----- Information supplied -----
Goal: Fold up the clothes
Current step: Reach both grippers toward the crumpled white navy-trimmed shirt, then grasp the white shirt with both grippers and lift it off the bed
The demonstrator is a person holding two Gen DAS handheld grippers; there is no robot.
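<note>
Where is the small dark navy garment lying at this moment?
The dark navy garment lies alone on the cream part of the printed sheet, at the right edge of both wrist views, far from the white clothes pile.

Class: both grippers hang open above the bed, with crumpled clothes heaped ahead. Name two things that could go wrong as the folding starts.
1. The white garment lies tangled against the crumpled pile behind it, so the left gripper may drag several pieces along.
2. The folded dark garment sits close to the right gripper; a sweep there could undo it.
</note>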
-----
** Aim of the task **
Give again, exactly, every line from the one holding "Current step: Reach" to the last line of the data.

** Task solution **
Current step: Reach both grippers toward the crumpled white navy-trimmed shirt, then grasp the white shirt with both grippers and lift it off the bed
The demonstrator is a person holding two Gen DAS handheld grippers; there is no robot.
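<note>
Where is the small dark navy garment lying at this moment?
The dark navy garment lies alone on the cream part of the printed sheet, at the right edge of both wrist views, far from the white clothes pile.

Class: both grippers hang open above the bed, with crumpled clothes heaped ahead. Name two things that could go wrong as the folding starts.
1. The white garment lies tangled against the crumpled pile behind it, so the left gripper may drag several pieces along.
2. The folded dark garment sits close to the right gripper; a sweep there could undo it.
</note>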

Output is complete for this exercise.